Reserve factor is adjusted annually depending on the state of the trust fund balance. If UI reserves are between the maximum adequate balance and the minimum adequate balance, the reserve factor is 1.0. When UI reserves fall below the minimum adequate balance, the reserve factor exceeds 1.o. The reserve factor in 2006 was 1.25 and will decrease to 1.05 in 2007 and is projected to decrease to 0.80 in 2009.

Monday, December 04, 2006

Vouchers: a subsidy for private schools and low income students?

Voucher opponents maintain that vouchers are subsidies for private schools, but a logical analysis says they are not.

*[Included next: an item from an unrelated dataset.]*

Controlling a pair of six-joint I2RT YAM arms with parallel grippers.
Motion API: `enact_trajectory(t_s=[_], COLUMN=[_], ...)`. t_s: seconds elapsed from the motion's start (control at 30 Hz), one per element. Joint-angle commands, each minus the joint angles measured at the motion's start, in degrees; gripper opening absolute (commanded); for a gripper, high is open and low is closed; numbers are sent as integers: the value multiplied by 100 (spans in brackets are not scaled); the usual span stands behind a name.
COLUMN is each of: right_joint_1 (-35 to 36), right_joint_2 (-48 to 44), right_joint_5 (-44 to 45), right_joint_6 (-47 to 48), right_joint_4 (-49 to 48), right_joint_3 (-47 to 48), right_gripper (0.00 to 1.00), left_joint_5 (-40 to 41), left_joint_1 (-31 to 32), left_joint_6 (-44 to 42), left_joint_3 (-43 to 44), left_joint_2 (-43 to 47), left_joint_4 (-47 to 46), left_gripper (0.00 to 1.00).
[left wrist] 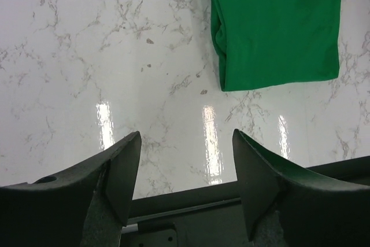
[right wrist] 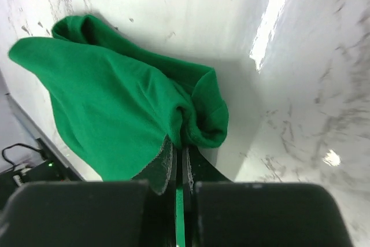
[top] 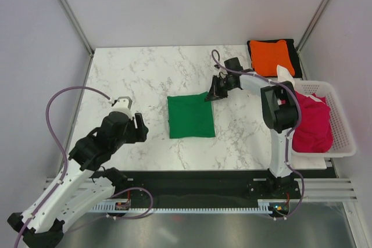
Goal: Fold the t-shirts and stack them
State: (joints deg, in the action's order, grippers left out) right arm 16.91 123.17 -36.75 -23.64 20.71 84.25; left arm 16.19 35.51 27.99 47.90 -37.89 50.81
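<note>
Right gripper [right wrist: 178, 153] clamped on corner of folded green t-shirt [top: 190, 114], left gripper [left wrist: 186, 137] spread, empty; best dragged low, folds intact, to orange t-shirt [top: 270, 56] at far right corner of table [top: 128, 74].

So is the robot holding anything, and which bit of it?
Yes. The right gripper pinches the green t-shirt by its far right corner. The left gripper is open, holding nothing.

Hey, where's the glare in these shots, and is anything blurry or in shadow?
Left wrist view: three bright streaks reflect off the marble table ahead of the left gripper; the green t-shirt is sharp. Right wrist view: a glare patch at upper right, marble veins smeared toward the right edge, the shirt casting a soft shadow behind it. Top external view: even light, no glare.
</note>
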Motion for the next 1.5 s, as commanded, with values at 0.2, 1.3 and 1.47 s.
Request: enact_trajectory(t_s=[0.2, 1.3, 1.47], right_joint_1=[-284, -1268, -1409], right_joint_2=[-830, -1287, -1252], right_joint_5=[2496, 4343, 4106], right_joint_6=[1501, 3014, 2909], right_joint_4=[2103, 2306, 2306], right_joint_3=[1769, 4601, 4776], right_gripper=[0, 0, 0], left_joint_5=[51, 535, 535], left_joint_1=[26, 18, 18], left_joint_6=[-259, -83, -74], left_joint_3=[-545, -413, -422], left_joint_2=[809, 554, 511], left_joint_4=[-932, -712, -712], left_gripper=[71, 64, 63])
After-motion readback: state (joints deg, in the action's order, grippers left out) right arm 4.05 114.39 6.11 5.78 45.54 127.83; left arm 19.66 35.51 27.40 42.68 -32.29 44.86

Are all taxpayer-funded purchases of goods and services from the private sector a subsidy for private sector providers?
Government at all levels contracts with private sector companies to provide goods and services. Some examples include:

- Medicaid: a subsidy for doctors and hospitals or a subsidy for low-income patients?
- Heating assistance: a subsidy for gas and electric companies or for low-income households?
- Food stamps: a subsidy for grocery stores or a subsidy for low-income families?
- Pell Grants: a subsidy for private universities like BYU (whose football team recently won a big game) or a subsidy for low and moderate income college students?

Clearly, the private sector providers are not being subsidized because they are being paid to provide goods and services. The recipients of these services are the ones being subsidized.

Even within the school system, tax dollars are used to procure services and equipment from the private sector. School districts don't build their own buildings but contract with the private sector to design and construct buildings. These contracts are not subsidies for construction companies since they are providing a service, just as private schools would be providing a service to low and moderate income students with vouchers.

A subsidy for low income students?
Vouchers are a subsidy for low income students, but the current public education system is a subsidy for most children. In FY2005, taxpayers spent $6,309 per student (including capital and debt service but excluding non K-12 programs), and this is more than double the average amount of the proposed voucher.

Most households do not earn enough money to pay enough taxes to cover the costs of educating their children in public schools (while at the same time covering the costs of other government programs such as roads, higher education, public safety, Medicaid, etc.) In terms of absolute dollars -- but not necessarily in terms of percent of personal income -- higher income households subsidize everyone else. Subsidizing the education of low and moderate income children is one of the fundamental premises of public education.

What about parents without children? Where's their voucher?
Taxpayers without children benefit from vouchers because they will be paying less to have low and moderate income children educated since the average voucher amount is less than half of what taxpayers are paying to educate children in public schools.

Opponents of vouchers who rhetorically argue that vouchers are unfair to childless taxpayers are essentially arguing that childless taxpayers shouldn't be funding public education in the first place.